-- Task objective --
Your answer must consist of exactly the lines below, starting with the line with "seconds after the" and going on through the line with "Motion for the", and nothing else.

-- Given material --

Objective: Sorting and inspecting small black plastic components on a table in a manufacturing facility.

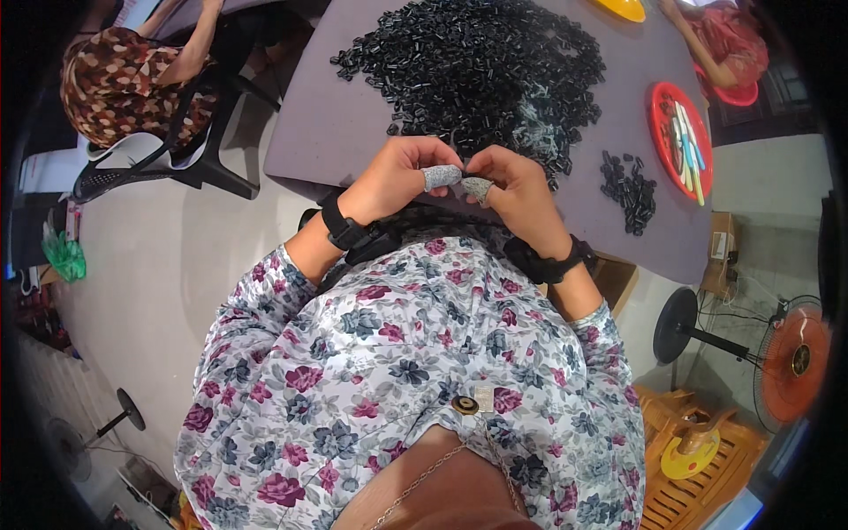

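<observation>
My left hand [405,180] and my right hand [514,184] meet at the near edge of the table, thumbs and fingertips pinched together. Grey wrapping covers both thumbs. Between the fingertips a small black piece [465,174] shows, mostly hidden, so its exact shape cannot be made out. Just beyond my hands spreads a large heap of small black plastic pieces [477,71]. A smaller pile of like pieces [629,193] lies to the right of my right hand. Both wrists carry black straps.
A red tray [661,132] with several long-handled tools stands at the table's right side. The table [327,115] has a grey cover. One person [141,84] sits at the far left, another [724,44] at the far right. A fan [795,358] stands at right.
</observation>
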The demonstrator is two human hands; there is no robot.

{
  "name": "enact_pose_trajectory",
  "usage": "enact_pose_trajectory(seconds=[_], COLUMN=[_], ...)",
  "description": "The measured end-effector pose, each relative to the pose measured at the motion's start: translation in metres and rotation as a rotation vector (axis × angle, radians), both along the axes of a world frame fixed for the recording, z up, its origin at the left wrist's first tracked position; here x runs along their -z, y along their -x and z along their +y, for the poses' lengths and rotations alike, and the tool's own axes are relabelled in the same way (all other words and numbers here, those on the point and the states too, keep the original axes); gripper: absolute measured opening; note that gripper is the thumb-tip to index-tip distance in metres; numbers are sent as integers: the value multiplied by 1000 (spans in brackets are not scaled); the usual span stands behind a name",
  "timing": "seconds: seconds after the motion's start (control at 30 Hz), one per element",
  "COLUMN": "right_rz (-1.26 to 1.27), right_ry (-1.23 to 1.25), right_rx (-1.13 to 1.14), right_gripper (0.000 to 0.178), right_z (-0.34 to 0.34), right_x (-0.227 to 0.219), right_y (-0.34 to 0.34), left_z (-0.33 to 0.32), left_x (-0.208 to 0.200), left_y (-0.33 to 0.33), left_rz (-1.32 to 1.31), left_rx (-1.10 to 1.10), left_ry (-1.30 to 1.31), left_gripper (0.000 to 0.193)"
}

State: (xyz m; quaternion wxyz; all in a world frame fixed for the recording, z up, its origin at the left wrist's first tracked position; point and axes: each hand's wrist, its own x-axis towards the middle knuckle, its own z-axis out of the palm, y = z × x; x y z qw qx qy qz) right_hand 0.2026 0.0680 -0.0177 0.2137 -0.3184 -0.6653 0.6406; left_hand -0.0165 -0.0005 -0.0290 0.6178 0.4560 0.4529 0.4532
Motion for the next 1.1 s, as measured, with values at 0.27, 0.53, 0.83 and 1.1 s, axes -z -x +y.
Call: enact_pose_trajectory(seconds=[0.27, 0.53, 0.83, 1.1], right_rz=[27, 50, -15, 33], right_ry=[49, -125, -237, -452], right_rx=[-16, -145, -103, 25], right_gripper=[29, 45, 44, 37], right_z=[-4, -12, -9, -3], right_x=[-5, -18, -8, 1], right_y=[-3, -3, 0, 0], left_z=[2, 7, 6, 16], left_x=[4, -11, -7, -5], left_y=[3, 4, 0, -5], left_rz=[48, 15, 29, 26], left_rx=[59, 112, 85, 58], left_ry=[-13, 65, 43, 63], left_gripper=[19, 36, 41, 37])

-- Written reply --
  "timing": "seconds: seconds after the motion's start (control at 30 Hz), one per element",
  "COLUMN": "right_rz (-1.26 to 1.27), right_ry (-1.23 to 1.25), right_rx (-1.13 to 1.14), right_gripper (0.000 to 0.178), right_z (-0.34 to 0.34), right_x (-0.227 to 0.219), right_y (-0.34 to 0.34), left_z (-0.33 to 0.32), left_x (-0.208 to 0.200), left_y (-0.33 to 0.33), left_rz (-1.32 to 1.31), left_rx (-1.10 to 1.10), left_ry (-1.30 to 1.31), left_gripper (0.000 to 0.193)"
}

State: (xyz m; quaternion wxyz; all in a world frame fixed for the recording, z up, its origin at the left wrist's first tracked position; point and axes: each hand's wrist, its own x-axis towards the middle knuckle, its own z-axis out of the palm, y = z × x; x y z qw qx qy qz) right_hand 0.2026 0.0680 -0.0177 0.2137 -0.3184 -0.6653 0.6406; left_hand -0.0165 -0.0005 -0.0290 0.6178 0.4560 0.4529 0.4532
Motion for the next 1.1 s, as measured, with values at 0.27, 0.53, 0.83 and 1.1 s, axes -z -x +y.

What came before is the finished answer.